● **WORK REQUIRED**
Range to copy from the entries below: the line containing "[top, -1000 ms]" through the line containing "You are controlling", inclusive. Retype only those lines, exactly, without any images.

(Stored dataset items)
-*-*-

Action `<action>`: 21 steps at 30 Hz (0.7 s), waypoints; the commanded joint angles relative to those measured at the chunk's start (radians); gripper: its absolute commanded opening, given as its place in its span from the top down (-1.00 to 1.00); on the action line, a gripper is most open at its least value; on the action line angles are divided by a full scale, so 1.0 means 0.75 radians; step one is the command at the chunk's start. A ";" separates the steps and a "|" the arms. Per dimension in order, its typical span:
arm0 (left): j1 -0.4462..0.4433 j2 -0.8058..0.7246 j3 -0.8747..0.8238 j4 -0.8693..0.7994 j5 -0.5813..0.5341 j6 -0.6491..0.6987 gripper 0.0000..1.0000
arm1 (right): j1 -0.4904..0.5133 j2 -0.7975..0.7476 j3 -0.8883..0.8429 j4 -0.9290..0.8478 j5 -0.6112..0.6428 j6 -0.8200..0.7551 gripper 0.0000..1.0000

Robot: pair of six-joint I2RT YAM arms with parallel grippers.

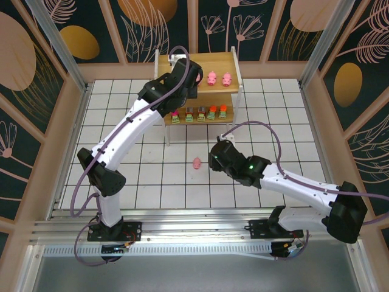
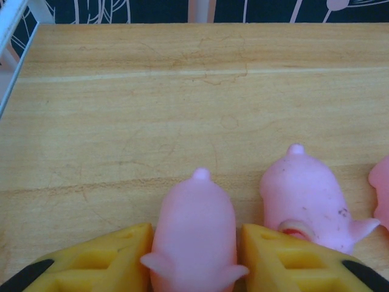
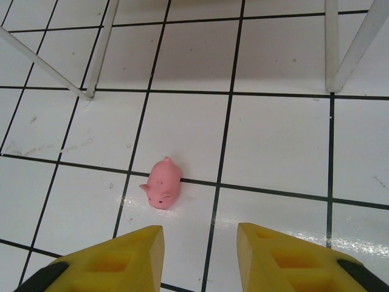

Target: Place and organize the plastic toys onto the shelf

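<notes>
On the shelf's (image 1: 220,62) top board (image 2: 152,91) my left gripper (image 2: 196,231) stands open, its yellow fingers close on either side of a pink pig (image 2: 194,213) that rests on the wood. A second pig (image 2: 304,194) stands just right of it, and a third (image 2: 382,188) shows at the frame's edge. Several blocky toys (image 1: 201,113) with green bases line the lower board. One more pig (image 3: 163,184) lies on the white tiles. My right gripper (image 3: 199,230) hovers open just short of it, the pig ahead and slightly left of the gap.
The shelf's white legs (image 3: 337,48) stand on the tiles beyond the loose pig (image 1: 197,163). Its white frame (image 2: 9,36) edges the top board on the left. Wooden walls (image 1: 73,115) enclose the tiled table.
</notes>
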 commanded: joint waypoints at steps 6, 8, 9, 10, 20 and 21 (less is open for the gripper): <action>0.010 -0.073 -0.043 0.113 0.047 0.012 0.00 | 0.011 0.008 0.031 0.024 -0.006 -0.010 0.25; 0.010 -0.092 -0.053 0.129 0.049 0.016 -0.01 | 0.011 0.010 0.035 0.025 -0.006 -0.010 0.25; 0.010 -0.102 -0.058 0.134 0.049 0.016 -0.01 | 0.012 0.013 0.035 0.025 -0.007 -0.011 0.25; 0.010 -0.110 -0.063 0.136 0.046 0.016 -0.01 | 0.013 0.014 0.037 0.027 -0.007 -0.010 0.25; 0.010 -0.211 -0.144 0.186 0.022 0.008 -0.04 | 0.031 0.032 0.053 0.031 -0.002 -0.004 0.24; 0.010 -0.221 -0.150 0.194 0.027 0.008 -0.04 | 0.034 0.032 0.054 0.030 0.001 -0.002 0.24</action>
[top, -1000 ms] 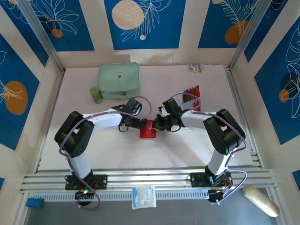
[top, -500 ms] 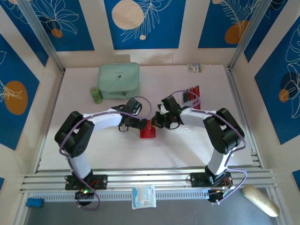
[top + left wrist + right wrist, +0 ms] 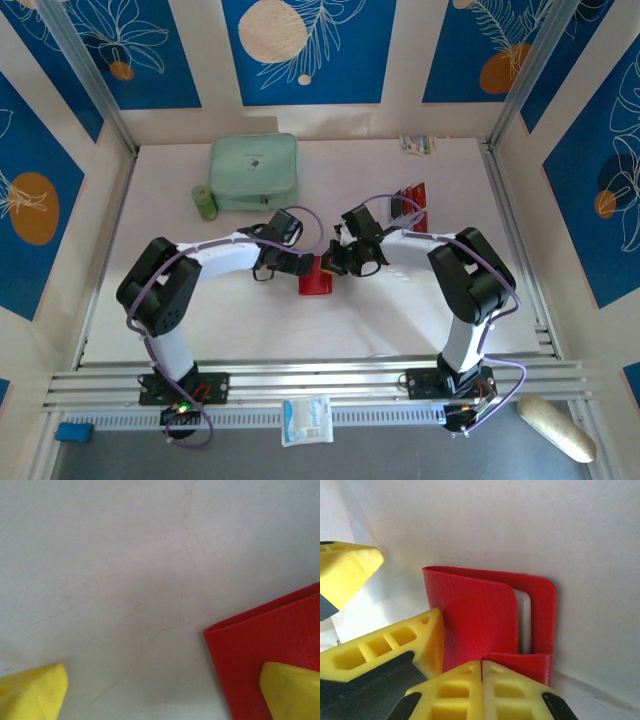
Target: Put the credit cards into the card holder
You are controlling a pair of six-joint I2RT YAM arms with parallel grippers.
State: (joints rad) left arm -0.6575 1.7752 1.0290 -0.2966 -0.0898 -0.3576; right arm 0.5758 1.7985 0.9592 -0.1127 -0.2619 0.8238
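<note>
- Left gripper (image 3: 160, 695): jaws spread wide, one fingertip (image 3: 292, 690) over the red card holder (image 3: 480, 615).
- Right gripper (image 3: 481, 672): clenched tight, tips at the card holder's edge.

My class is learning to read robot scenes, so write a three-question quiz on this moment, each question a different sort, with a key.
1. True or false: the left gripper is shut.
2. Which thing does the shut right gripper touch? A the card holder; B the mint-green case; C the green cylinder.
3. Fill in: in the top view, the credit cards stand on the ____ arm's side.
Key: 1 false; 2 A; 3 right.
</note>
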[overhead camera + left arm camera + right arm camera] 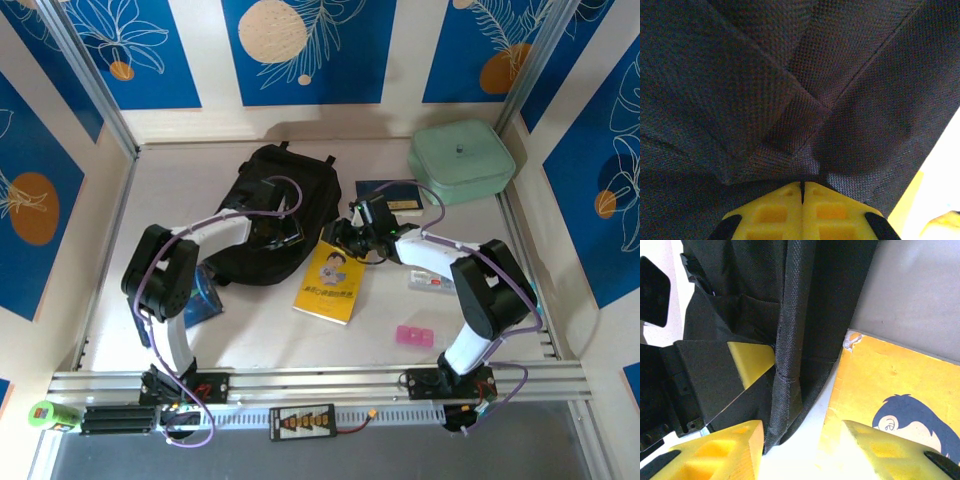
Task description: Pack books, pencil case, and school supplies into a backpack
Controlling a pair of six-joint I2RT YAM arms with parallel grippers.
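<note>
Your right jaws stand partly open and empty at the top corner of the yellow book point(328, 283). The book lies flat on the worktop point(250, 320) at 5 o'clock from the backpack point(250, 185), its long axis running 1 to 7 o'clock, so it sits at 6 o'clock just below those jaws and far nearer this arm than the left. Your left jaws are closed tight with backpack fabric bunched at their tips, apparently pinching a fold, and that arm covers the bag's mouth, so you cannot tell how wide it gapes.
</note>
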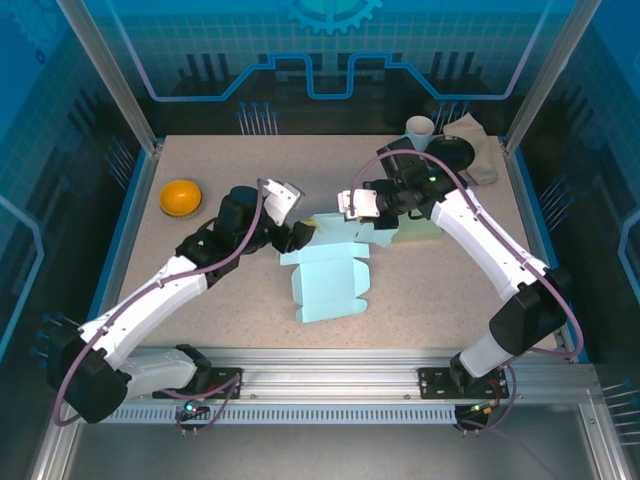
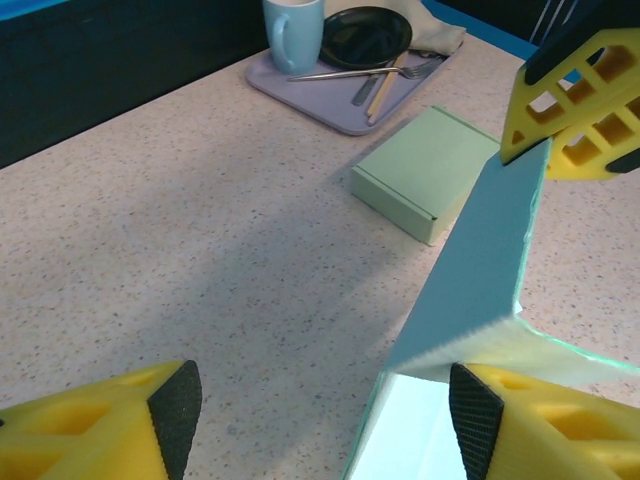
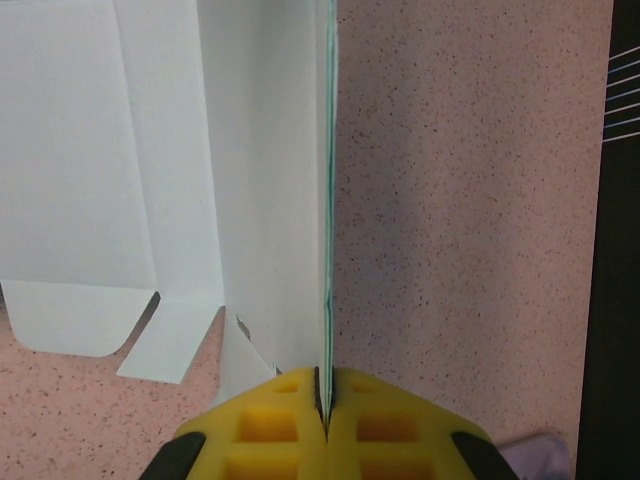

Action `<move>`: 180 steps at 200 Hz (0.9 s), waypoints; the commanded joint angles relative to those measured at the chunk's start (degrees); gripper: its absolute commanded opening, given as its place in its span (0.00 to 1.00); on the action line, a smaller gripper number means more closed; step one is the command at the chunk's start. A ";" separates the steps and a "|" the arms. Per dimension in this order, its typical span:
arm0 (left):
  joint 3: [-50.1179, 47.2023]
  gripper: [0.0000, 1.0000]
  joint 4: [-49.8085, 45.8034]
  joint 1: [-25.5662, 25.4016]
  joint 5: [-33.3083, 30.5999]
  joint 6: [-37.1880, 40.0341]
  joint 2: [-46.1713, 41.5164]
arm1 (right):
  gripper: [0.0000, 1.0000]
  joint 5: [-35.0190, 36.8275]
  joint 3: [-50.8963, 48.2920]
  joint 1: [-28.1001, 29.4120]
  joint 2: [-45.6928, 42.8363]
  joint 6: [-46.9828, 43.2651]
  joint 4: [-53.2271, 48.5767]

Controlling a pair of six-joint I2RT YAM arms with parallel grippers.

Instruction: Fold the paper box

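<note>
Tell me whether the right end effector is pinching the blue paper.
Yes, the right end effector is shut on the blue paper, whose upright edge runs down into its closed jaws.

The bottom edge crops the paper box [image 2: 480, 260]; the right arm [image 1: 488, 240] partly hides the green box [image 1: 422, 233].
</note>
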 commanded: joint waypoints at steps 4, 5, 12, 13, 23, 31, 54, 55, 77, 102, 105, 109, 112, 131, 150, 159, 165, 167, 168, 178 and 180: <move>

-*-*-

● **EXERCISE SOLUTION**
[top, -1000 ms] 
[top, -500 ms] 
[top + left wrist + right wrist, +0 ms] 
Target: Put the credit cards into the card holder
You are controlling a pair of six-joint I2RT YAM arms with parallel grippers.

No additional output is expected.